:: TASK TO CARRY OUT ::
If a line in the entries below includes "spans", pick it out and copy it.

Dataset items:

------------------------------------------------------------

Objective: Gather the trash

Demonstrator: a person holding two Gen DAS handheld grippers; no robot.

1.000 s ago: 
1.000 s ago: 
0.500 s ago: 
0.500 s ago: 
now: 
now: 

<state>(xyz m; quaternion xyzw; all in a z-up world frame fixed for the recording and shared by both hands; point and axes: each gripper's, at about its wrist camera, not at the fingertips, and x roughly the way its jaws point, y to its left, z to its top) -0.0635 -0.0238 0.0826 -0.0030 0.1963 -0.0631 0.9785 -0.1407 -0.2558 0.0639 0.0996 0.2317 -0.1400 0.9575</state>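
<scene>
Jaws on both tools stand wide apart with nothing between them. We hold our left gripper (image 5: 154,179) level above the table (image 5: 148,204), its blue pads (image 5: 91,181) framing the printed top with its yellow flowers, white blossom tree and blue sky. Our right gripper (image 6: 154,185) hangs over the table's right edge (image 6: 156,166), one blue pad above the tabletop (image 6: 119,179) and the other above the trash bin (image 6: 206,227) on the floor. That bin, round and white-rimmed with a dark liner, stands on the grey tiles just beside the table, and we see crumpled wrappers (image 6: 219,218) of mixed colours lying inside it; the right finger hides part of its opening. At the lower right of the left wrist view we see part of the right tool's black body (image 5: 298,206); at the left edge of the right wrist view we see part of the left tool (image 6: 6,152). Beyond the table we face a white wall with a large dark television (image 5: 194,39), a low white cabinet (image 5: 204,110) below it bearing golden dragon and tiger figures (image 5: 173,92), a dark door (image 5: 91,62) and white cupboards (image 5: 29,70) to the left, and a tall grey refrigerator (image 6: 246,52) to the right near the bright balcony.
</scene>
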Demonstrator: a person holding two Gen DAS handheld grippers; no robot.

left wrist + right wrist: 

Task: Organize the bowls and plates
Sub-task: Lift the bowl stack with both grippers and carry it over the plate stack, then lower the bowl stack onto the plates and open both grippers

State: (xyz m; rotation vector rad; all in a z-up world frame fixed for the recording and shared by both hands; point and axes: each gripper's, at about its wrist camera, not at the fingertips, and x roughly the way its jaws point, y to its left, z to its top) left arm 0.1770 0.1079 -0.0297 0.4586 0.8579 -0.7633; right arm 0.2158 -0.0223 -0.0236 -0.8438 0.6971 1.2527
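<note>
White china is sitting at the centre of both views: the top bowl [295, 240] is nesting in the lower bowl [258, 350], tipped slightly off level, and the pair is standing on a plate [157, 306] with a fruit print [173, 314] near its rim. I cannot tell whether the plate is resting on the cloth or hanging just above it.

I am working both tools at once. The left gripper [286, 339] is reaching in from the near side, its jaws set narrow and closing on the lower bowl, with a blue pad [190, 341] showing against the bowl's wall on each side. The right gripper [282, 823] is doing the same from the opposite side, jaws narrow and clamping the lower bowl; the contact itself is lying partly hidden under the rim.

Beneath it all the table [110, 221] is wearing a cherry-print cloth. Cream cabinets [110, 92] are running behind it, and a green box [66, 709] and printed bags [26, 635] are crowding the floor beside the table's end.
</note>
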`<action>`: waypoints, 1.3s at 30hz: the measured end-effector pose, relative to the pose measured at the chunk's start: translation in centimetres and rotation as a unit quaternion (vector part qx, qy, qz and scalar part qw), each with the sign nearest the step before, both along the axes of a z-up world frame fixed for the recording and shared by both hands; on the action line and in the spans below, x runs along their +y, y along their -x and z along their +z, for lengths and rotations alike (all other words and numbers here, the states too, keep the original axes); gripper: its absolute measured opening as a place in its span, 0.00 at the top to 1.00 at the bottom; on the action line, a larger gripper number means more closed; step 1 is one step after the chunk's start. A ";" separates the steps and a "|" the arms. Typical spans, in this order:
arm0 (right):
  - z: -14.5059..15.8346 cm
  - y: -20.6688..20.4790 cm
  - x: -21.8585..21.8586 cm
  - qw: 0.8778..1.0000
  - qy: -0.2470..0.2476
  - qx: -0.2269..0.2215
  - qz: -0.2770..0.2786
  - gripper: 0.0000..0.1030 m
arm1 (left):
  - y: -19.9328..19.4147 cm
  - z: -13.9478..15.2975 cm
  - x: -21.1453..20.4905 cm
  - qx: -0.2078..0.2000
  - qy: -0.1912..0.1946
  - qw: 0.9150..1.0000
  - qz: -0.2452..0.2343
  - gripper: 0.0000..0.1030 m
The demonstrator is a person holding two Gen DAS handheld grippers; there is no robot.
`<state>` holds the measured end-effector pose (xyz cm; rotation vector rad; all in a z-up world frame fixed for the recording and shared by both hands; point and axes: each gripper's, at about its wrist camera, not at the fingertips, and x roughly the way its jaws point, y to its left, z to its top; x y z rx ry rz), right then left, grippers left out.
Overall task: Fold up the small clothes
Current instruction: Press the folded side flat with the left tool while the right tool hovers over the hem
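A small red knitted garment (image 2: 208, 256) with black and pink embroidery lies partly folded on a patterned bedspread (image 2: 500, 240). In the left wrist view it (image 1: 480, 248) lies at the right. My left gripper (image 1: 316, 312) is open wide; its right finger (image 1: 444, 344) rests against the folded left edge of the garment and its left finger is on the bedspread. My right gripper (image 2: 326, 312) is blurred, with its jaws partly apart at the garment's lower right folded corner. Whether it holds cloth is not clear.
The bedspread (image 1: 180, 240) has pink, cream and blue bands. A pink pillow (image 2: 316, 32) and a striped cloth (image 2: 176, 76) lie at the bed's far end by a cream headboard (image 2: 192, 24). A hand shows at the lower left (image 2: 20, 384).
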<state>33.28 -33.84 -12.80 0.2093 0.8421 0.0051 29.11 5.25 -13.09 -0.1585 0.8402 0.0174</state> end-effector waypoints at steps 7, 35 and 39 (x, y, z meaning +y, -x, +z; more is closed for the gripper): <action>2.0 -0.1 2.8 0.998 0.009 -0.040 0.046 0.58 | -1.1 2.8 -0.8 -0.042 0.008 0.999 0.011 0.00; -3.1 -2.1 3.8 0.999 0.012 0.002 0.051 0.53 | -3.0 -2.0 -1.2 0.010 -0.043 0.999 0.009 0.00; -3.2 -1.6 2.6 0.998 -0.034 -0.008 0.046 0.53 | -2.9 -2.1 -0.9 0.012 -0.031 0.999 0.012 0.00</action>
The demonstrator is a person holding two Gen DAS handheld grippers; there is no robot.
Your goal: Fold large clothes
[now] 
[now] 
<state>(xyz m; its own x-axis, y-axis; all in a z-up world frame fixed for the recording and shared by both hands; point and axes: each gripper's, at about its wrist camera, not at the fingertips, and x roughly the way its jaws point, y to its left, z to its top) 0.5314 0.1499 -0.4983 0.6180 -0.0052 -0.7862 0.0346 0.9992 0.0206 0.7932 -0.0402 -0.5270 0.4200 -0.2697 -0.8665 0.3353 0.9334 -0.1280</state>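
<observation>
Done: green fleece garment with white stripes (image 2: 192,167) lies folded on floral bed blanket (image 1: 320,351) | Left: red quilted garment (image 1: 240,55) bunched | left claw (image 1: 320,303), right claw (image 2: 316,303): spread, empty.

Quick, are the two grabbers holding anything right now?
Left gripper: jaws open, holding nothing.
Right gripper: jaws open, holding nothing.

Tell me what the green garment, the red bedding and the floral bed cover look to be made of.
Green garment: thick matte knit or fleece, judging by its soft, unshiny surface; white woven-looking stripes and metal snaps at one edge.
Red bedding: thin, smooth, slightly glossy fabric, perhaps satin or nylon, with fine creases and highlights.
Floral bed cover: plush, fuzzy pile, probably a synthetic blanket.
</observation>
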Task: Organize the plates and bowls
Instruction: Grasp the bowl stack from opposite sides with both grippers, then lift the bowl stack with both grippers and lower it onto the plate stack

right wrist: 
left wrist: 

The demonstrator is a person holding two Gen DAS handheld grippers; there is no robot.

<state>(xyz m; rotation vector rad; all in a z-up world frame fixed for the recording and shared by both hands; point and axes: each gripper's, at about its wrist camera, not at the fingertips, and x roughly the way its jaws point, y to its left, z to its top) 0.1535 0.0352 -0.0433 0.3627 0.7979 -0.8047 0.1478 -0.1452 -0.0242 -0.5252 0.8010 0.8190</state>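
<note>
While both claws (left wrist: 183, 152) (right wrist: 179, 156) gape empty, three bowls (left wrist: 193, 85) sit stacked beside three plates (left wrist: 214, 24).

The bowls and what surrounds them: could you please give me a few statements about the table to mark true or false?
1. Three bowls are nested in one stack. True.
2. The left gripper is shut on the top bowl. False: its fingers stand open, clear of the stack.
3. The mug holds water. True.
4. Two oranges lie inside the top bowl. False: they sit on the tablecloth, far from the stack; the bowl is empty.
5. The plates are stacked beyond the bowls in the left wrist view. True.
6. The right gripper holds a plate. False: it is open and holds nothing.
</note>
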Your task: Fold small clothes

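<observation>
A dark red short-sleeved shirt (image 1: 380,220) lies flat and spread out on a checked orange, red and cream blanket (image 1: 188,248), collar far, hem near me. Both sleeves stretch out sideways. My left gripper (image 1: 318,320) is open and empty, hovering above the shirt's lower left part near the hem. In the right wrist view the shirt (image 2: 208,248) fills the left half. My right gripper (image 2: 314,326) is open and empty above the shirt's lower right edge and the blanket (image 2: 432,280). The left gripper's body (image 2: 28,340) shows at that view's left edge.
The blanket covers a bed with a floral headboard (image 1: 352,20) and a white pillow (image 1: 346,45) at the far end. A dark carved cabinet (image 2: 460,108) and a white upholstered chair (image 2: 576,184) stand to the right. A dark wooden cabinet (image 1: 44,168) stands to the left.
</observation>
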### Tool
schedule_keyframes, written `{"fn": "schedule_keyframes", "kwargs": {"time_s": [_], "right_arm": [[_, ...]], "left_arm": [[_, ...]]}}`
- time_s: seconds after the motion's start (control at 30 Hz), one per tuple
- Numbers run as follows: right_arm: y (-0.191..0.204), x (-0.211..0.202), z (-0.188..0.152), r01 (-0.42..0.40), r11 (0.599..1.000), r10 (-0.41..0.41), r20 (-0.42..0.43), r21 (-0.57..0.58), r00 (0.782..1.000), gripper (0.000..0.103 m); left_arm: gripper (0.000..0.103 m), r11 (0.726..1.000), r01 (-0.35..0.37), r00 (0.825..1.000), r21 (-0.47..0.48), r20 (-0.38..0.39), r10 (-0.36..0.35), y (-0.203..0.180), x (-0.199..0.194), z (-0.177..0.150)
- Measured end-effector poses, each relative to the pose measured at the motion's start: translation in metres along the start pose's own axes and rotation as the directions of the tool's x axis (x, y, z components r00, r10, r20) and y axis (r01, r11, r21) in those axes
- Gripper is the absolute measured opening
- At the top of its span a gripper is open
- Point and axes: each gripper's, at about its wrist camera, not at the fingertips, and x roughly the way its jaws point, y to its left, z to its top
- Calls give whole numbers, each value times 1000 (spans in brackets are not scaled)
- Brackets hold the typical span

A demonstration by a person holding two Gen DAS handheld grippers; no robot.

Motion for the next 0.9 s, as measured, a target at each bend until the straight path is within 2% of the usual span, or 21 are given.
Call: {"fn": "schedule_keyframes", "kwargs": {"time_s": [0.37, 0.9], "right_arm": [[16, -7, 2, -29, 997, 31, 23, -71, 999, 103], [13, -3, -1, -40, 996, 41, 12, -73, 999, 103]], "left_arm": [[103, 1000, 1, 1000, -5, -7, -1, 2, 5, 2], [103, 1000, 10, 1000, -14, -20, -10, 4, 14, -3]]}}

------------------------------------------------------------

:: RESULT ::
`<action>`: waypoints, 1.3s at 30hz: the measured end-effector pose, relative to the pose measured at the chunk's start: translation in centimetres and rotation as a unit quaternion (vector part qx, qy, qz and scalar part qw), each with the sign nearest the step before, both along the axes of a z-up world frame fixed for the recording and shared by both hands; on the action line and in the spans below, x runs along their +y, y along their -x and z along their +z, for lengths and rotations alike (all other words and numbers here, the states too, keep the original axes); gripper: its absolute measured opening as a place in its span, 0.00 at the top to 1.00 at the bottom; on the action line, a larger gripper number means more closed; step 1 is one step after the chunk's start. A ";" separates the steps and a "|" the arms. Typical spans, in this order:
- Calls give whole numbers, each value times 1000 (spans in brackets are not scaled)

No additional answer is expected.